Senyumnya begitu cerah, berharap mendapat pujian dari sang ayah.

"Heem, kalau kamu dapat juara simpan dengan benar. Jangan kamu tunjukkan pada Jisung, dia akan sedih melihat keberhasilanmu itu."

Teguran dari sang ayah yang mampu melenyapkan wajah ceria Felix. Felix diam, menatap tidak percaya pada sang ayah.

"Felix kamu mendengar, Ayah?" tanya Tuan Lee sembari menoleh ke arah Felix yang sudah berkaca-kaca.
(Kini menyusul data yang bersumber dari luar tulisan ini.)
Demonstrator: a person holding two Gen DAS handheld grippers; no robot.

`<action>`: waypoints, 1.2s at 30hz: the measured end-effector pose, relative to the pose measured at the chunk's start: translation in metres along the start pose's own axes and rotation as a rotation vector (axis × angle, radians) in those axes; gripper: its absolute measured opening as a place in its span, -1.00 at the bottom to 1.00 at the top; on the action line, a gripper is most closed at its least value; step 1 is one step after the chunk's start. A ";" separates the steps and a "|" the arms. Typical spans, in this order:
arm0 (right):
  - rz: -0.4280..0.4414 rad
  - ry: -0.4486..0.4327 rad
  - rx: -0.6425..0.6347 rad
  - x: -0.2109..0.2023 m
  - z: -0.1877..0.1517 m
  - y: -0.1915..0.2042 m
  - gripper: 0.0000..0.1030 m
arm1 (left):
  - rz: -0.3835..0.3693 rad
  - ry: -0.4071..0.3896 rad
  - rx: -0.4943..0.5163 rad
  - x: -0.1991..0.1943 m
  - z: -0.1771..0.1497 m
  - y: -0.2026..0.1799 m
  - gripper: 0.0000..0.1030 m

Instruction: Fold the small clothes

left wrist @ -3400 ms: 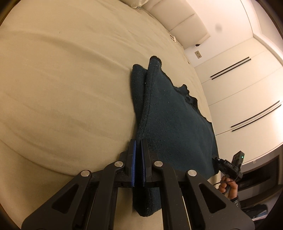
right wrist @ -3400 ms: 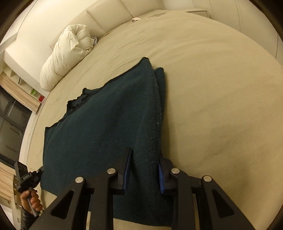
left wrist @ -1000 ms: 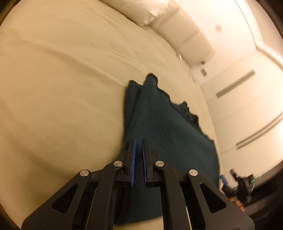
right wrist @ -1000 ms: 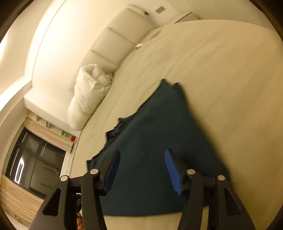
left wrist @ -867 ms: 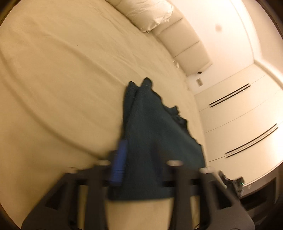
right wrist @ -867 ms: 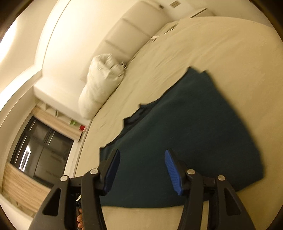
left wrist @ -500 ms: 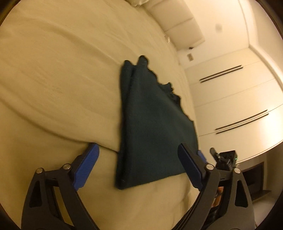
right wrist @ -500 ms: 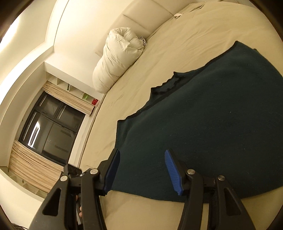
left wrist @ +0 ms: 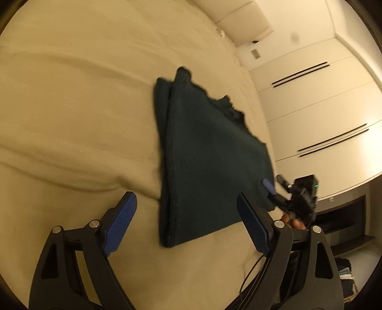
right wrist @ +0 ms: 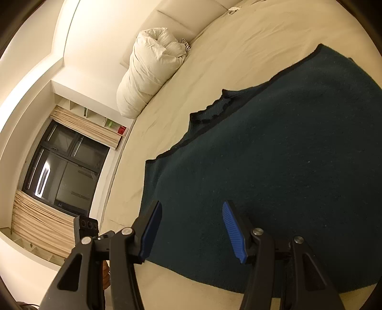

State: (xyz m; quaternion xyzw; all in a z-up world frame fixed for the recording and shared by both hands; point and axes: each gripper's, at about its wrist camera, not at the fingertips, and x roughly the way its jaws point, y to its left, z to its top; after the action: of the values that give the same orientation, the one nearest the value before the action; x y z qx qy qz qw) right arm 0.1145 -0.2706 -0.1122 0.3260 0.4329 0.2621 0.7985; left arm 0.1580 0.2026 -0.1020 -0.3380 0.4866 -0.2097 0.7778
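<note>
A dark teal knitted garment (left wrist: pixel 210 155) lies folded flat on the beige bed (left wrist: pixel 71 119), its folded edge on the left in the left wrist view. My left gripper (left wrist: pixel 186 198) hovers over the garment's near corner. Its jaws stand wide and are closing a little; the cloth shows between them, but no pad touches it. In the right wrist view the garment (right wrist: pixel 274 178) fills the right half, neckline toward the far side. My right gripper (right wrist: pixel 191 206) hangs open above the garment's near left part, gripping nothing. The right gripper (left wrist: pixel 296 193) also shows at the garment's far right corner.
A rolled white duvet (right wrist: pixel 150 71) leans against the padded headboard (right wrist: pixel 191 12) at the far end of the bed. A dark window with curtains (right wrist: pixel 62 171) is at the left. White wardrobe doors (left wrist: pixel 322 107) stand beyond the bed's right side.
My left gripper went from shut on the garment's folded edge to wide open and let it go, drawing back and up. The right gripper swung left across the garment, still open.
</note>
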 end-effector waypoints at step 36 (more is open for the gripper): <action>0.042 0.122 0.027 0.044 0.012 -0.013 0.08 | -0.239 0.141 -0.097 0.065 0.011 0.042 -0.56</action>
State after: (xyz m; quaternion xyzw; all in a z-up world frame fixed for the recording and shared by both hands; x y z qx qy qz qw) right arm 0.1476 -0.2516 -0.1399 0.3290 0.4774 0.2922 0.7606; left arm 0.1962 0.1924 -0.1695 -0.4150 0.5060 -0.3002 0.6939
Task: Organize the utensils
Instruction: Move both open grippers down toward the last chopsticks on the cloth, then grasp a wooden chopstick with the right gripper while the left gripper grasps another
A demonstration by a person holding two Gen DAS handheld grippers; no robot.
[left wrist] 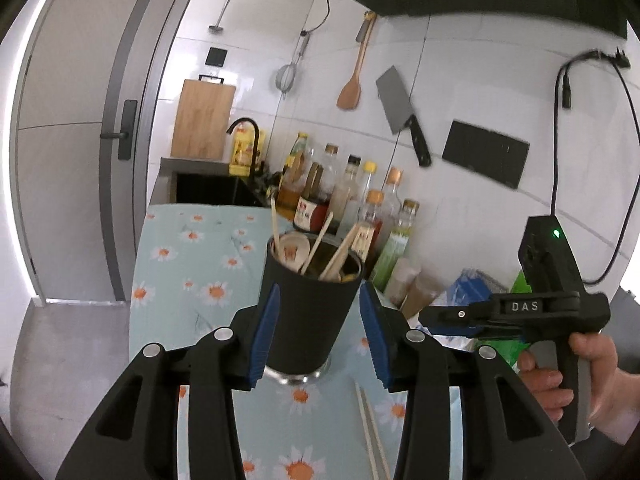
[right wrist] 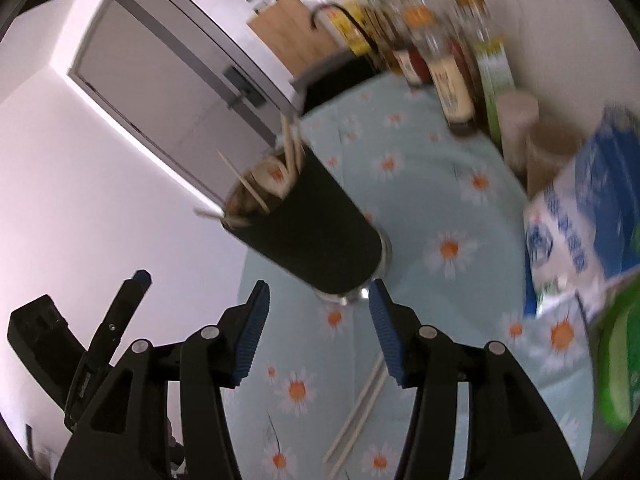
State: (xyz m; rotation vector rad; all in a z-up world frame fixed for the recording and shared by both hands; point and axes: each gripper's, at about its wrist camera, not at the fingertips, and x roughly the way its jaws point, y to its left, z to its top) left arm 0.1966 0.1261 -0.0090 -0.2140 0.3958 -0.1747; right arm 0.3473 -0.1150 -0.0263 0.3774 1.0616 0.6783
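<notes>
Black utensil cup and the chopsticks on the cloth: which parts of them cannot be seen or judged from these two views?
- Black utensil cup: in the left wrist view the left claw flanks it; whether the pads press it is unclear.
- Cup contents: the rim hides the lower ends of the chopsticks in the cup and the spoon.
- Loose chopsticks: cut off by the bottom edge.
- Bottles: right wrist view, labels blurred.

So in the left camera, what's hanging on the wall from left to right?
Cutting board → strainer → wooden spatula → cleaver → black panel → cable.
</notes>
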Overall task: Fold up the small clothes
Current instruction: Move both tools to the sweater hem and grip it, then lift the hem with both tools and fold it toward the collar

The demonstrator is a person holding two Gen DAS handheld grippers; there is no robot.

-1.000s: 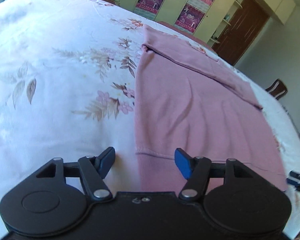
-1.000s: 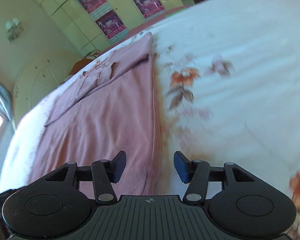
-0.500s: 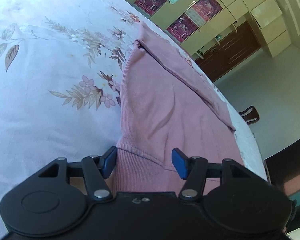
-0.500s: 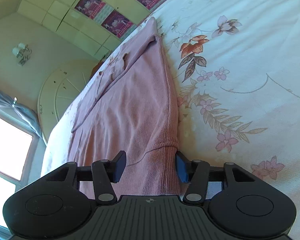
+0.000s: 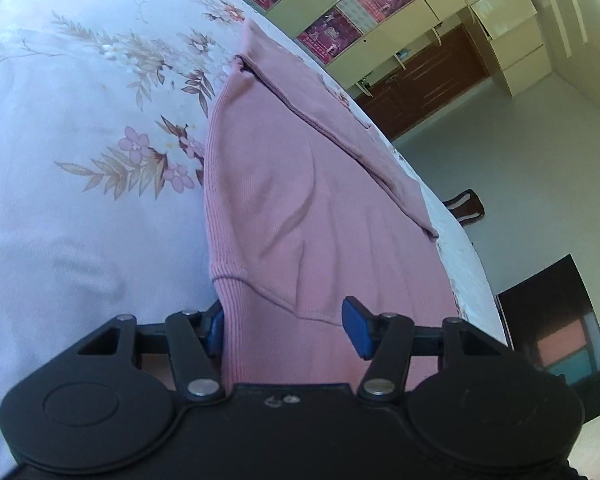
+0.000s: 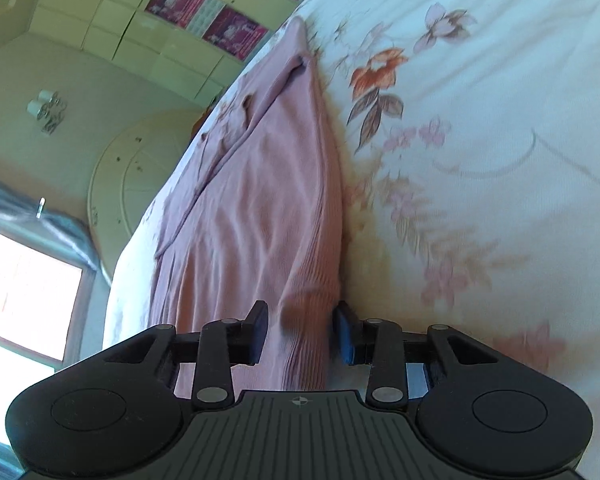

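Floral bedsheet [image 5: 80, 208] covers the bed. Pink garment [image 5: 300, 200] lies flat on it, ribbed hem toward both cameras. Left gripper [image 5: 286, 326]: jaws apart, hem corner between them. Right gripper [image 6: 302, 332]: jaws apart, straddling the opposite hem corner; not clamped.

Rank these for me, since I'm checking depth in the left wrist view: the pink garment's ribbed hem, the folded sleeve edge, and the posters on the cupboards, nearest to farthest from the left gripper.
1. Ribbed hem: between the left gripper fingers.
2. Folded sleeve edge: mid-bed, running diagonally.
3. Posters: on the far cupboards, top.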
"Seharusnya, Ayah mengucapkan selamat padaku," lirih Felix dengan kekecewaan yang tampak.

Tuan Lee mendengus kecil melihat lelehan air mata Felix.

"Jangan melakukan hal yang tidak berguna Felix, kamu jangan bersikap senang-sennag. Sementara Kakak kembarmu tengah berjuang hidup di rumah sakit."

Jisung lagi.

Felix ingin menjerit tidak terima, kenapa selalu Jisung yang hanya mampu mengambil perhatian kedua orangtuanya. Tidak bisakah kedua orangtuanya itu fokus padanya sebentar, di saat Jisung sedang tidak ada bersama mereka.

Tuan Lee menatap dingin ke arah Felix, entah mengapa. Menatap Felix yang begitu sehat, ada perasaan benci pada putri bungsunya tersebut. Karena putrinya yang lain justru tengah bernasib sebaliknya.

"Kamu diam di rumah, jangan keluyuran keluar. Ingat Felix kesehatanmu saat ini, karena Jisung yang mengalah untuk sakit dari pada kamu."

Nyut!

Rasa perih di hati Felix tidak terbendung lagi. Bagaimana bisa, ayahnya berkata seperti itu. Membuat Felix curiga, apa ia sebenarnya bukan putri kandung dari Ayahnya. Sehingga, sikap Ayahnya seperti orangtua tiri.